Washington – North Korean hackers are suspected of targeting several US hospitals and healthcare systems ransomware as part of an illegal plan to finance a covert information exfiltration campaign against the American military and scientific entities, Federal investigators revealed.
The international hacking campaign began in May 2021, when a hacking group linked to North Korea’s military intelligence agency – the Reconnaissance General Bureau (RGB) – launched a ransomware attack against a Kansas hospital. The malware locked users out of X-ray and diagnostic imaging systems and electronic document management servers, prosecutors said in a newly unsealed indictment. Hackers also targeted hospitals, clinics and medical facilities in Arkansas, Connecticut, Florida and Colorado, as well as manufacturing companies in South Korea.
Rim Johg Kyok of North Korea is the only defendant charged as part of the alleged conspiracy. Investigators said Rim and co-conspirators, part of the hacking group Andariel, held the hospital’s computer system hostage until the administrator paid a Bitcoin ransom. In exchange, the hackers gave the hospital’s decryption key to unlock the server.
The State Department is offering a $10 million reward for information leading to the location of Rim or other members of the malicious cyber group.
The FBI says it has seized online accounts used by conspirators to carry out nefarious activities, with a total of $600,000 in virtual currency from ransomware attacks – which will be returned to ransomware victims.
A new cybersecurity advisory warns state-sponsored cyber groups “mainly target defense, aerospace, nuclear, and engineering entities to obtain sensitive and classified technical information and intellectual property to advance the regime’s military and nuclear programs and ambitions.”

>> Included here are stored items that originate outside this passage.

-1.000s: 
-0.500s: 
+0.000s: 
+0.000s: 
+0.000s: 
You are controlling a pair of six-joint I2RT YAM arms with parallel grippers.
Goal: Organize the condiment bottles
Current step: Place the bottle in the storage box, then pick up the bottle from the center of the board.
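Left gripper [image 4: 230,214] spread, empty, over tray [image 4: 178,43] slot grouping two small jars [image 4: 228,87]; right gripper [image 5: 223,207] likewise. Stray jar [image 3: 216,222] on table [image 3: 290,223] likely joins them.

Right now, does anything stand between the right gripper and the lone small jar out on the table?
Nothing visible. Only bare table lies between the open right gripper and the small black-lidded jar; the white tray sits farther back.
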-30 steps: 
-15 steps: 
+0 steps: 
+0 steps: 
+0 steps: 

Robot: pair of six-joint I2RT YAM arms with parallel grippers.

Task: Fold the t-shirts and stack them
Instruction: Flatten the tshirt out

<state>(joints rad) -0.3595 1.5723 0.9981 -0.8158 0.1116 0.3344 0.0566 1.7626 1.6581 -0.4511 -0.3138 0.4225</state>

Prosecutors alleged North Korean cybercriminals carried out a campaign against healthcare companies in Connecticut and Arkansas, a Florida hospital, and a Colorado medical clinic at various points in 2022. The attack forced some of these healthcare providers to cancel patient appointments and demand the same cryptocurrency payments. .
Investigators​​​​ said they tracked Bitcoin payments to various accounts including one controlled by an unnamed individual living in Hong Kong.
According to charging documents, North Korean hackers targeted hospitals and health care companies for ransomware and then used ransom payments to buy internet servers to attack US, South Korean and Chinese government entities.
In February 2022, prosecutors said the hacking group allegedly gained access to NASA computer systems for more than three months and stole more than 17 gigabytes of unclassified data from the Office of the Inspector General, an independent body that oversees NASA’s compliance with government regulations.
In April of that year, Andariel allegedly hacked into computer systems used at Randolph Air Force Base in Texas and extracted unclassified data from servers there.
Beginning in November 2022, a North Korean group allegedly gained access to a defense contracting company based in Massachusetts and took 30 gigabytes of data “including unclassified technical information about material used in military aircraft and satellites, much of it from 2010 or earlier,” according to the indictment. .
“We have seen (hacker) target information related to fighter jets and unmanned aerial vehicles, missile and missile defense systems, surveillance radars, and other radar systems,” a senior FBI official told reporters Thursday. “In nuclear, (we’ve seen hackers target) uranium processing and nuclear power plant enrichment, and in engineering, shipbuilding, marine engineering, robotics, additive manufacturing, and 3D printing processes and technologies.”
Defense companies in Taiwan and South Korea were also victims of hackers, who were active last year, investigators said.
Britain’s National Cyber ​​Security Center warned Thursday that Andariel is targeting organizations around the world to steal technical information and classified intellectual property, in some cases launching ransomware attacks and hacking operations on the same day.